‘Texasville’: Jeff Bridges on the role he loved to play again
Jeff Bridges comes across as one of the most easy-going movie stars in Hollywood, existing in a similar camp to Jeff Goldblum and Ryan Gosling in how effortlessly laid-back he is and not reflective of the demands of such a high-stakes industry.
Through his work on projects like The Big Lebowski, True Grit, and Hell or High Water, the actor has shown the many facets of his acting ability by playing stoic and weathered characters as well as the endlessly cool (and perhaps more accurate to his persona in real life) Jeffrey Lebowski. However, he started out his career as a teenager, with his first breakout role remaining as the one character he’d love to play again.
Peter Bogdanovich is one of the most influential directors from the New Wave of Hollywood, with the likes of William Friedkin, Francis Ford Coppola and Bob Rafelson defining an era of auteurs that shook up the studio system and brought back power to the directors. The Last Picture Show, released in 1971, follows a group of aimless teenagers in a small town in Texas, finding themselves inevitably stuck on the same sad path as their parents as they try to escape the trappings of suburbia and create new lives for themselves.

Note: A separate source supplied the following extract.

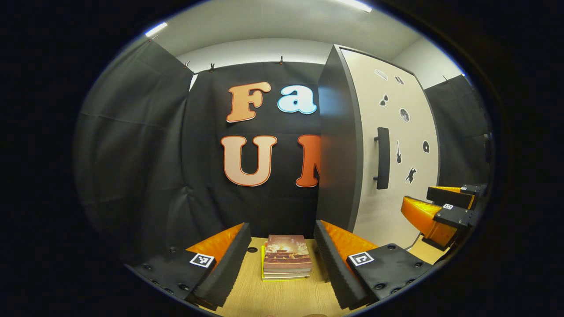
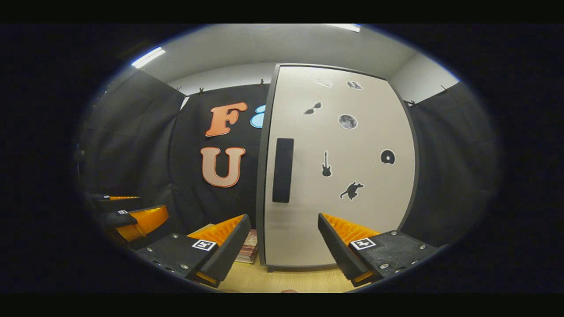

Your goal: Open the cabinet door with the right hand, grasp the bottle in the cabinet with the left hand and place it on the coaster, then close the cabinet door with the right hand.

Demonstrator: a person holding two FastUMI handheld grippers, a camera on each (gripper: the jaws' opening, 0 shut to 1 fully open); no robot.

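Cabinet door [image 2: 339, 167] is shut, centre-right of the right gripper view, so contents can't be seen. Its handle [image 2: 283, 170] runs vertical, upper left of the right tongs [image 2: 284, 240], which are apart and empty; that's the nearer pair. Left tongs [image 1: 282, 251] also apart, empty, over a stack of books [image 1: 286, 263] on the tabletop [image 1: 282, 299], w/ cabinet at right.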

The film earned him Academy Award nominations for ‘Best Director’ and ‘Best Screenplay’, going on to create What’s Up Doc? in 1972 and Paper Moon in 1973, which is one of the most beautiful and endearing films of the decade.
Bridges starred in The Last Picture Show when he was just 22 years old, which led him to be nominated for an Academy Award for ‘Best Supporting Actor’ and is still one of the youngest actors to achieve this honour. He plays Duane Jackson in the film, a teenage boy who is lovestruck by the local ‘girl next door’ and tries his very best to sweep her off her feet.

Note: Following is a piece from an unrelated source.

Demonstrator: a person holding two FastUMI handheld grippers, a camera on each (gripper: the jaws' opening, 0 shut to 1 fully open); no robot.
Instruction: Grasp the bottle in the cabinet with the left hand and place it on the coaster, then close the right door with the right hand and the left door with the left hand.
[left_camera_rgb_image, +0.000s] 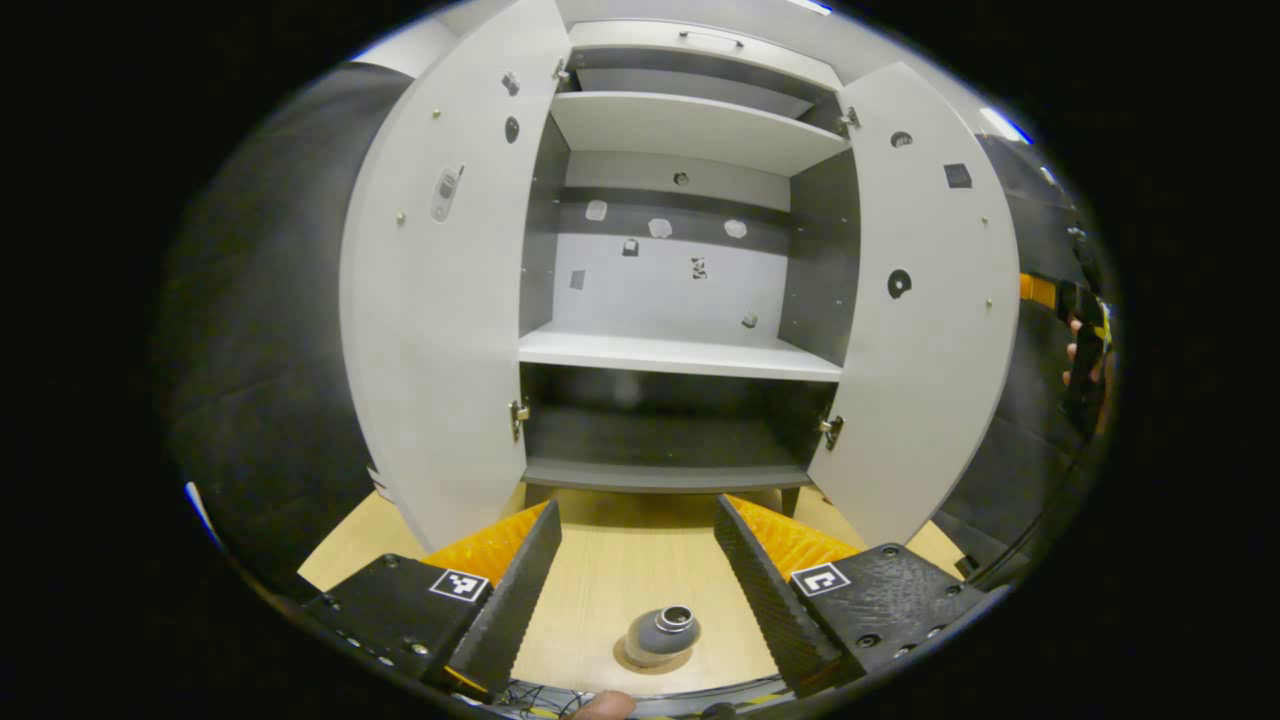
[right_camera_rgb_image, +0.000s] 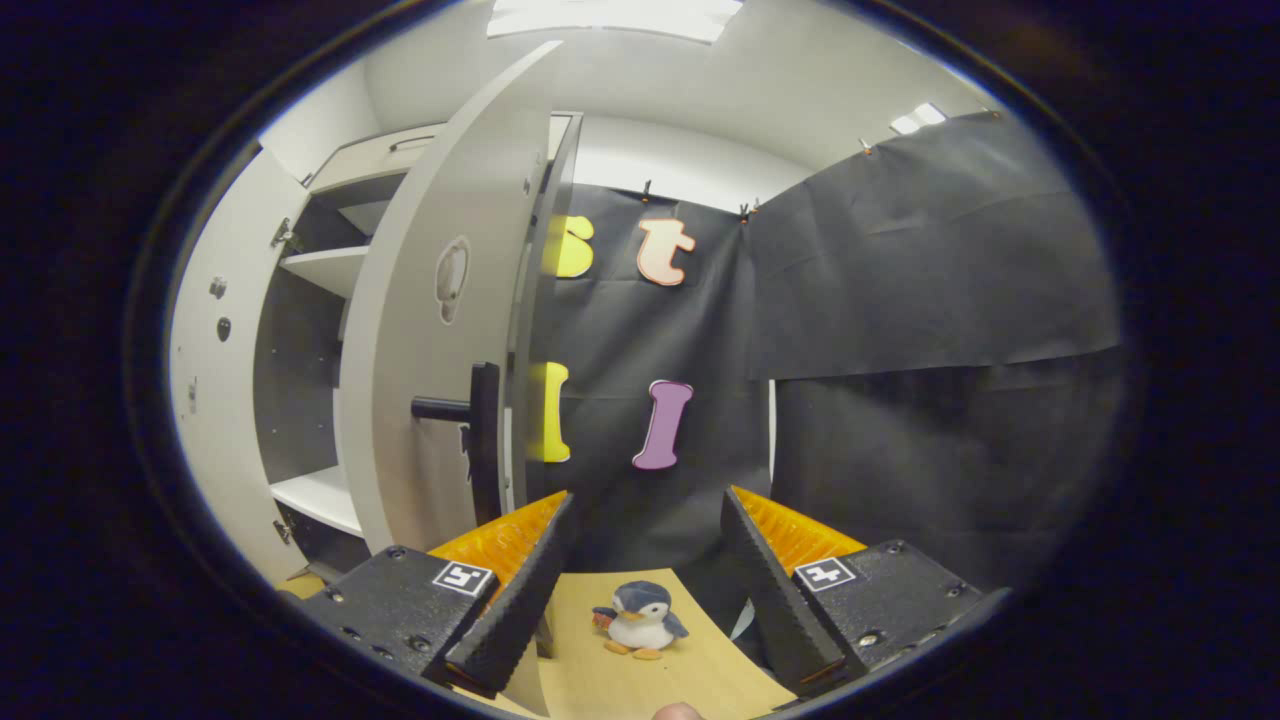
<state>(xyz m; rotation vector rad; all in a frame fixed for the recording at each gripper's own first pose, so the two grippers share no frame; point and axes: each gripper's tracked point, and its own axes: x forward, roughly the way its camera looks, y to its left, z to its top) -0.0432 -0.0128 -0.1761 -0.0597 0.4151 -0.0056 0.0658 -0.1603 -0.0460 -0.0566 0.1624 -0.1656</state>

The film remains a devastating story about the circumstances that trap people and prevent them from making the most out of their lives, with the ending being a sobering wake-up call to the prison of the American Dream and small-town life. When describing his work on the film, Bridges described the process of repeatedly working with a director, saying, “…It’s a lot of fun to do this, and doing it with Tron you know was a wonderful experience, especially having [Steven] Lisberger on board, the guy who wrote it and directed it. And I go to do that with another movie, The Last Picture Show, twenty years later we did Texasville”.
The project that Bridges describes is called Texasville, which exists as a partial follow-up to the characters explored in The Last Picture Show. Bridges expanded on this, explaining, “And now I was just in Texas with Peter [Bogdanovich] and we’re looking at doing the next instalment of the Texas—there’s actually five books that Larry McMurtry wrote about those characters and so we’ve done two and we wanna do the next thing. I don’t know if that’s ever happened before, you know every 20 years goin’ back and doin’ that. So that’s something that I’m hopin’ will come about”.
While it is lesser known compared to its predecessor, the opportunity to expand on characters you’ve previously played is not one that arises often, and Bridges was glad to reprise his character and continue working with Bogdanovich.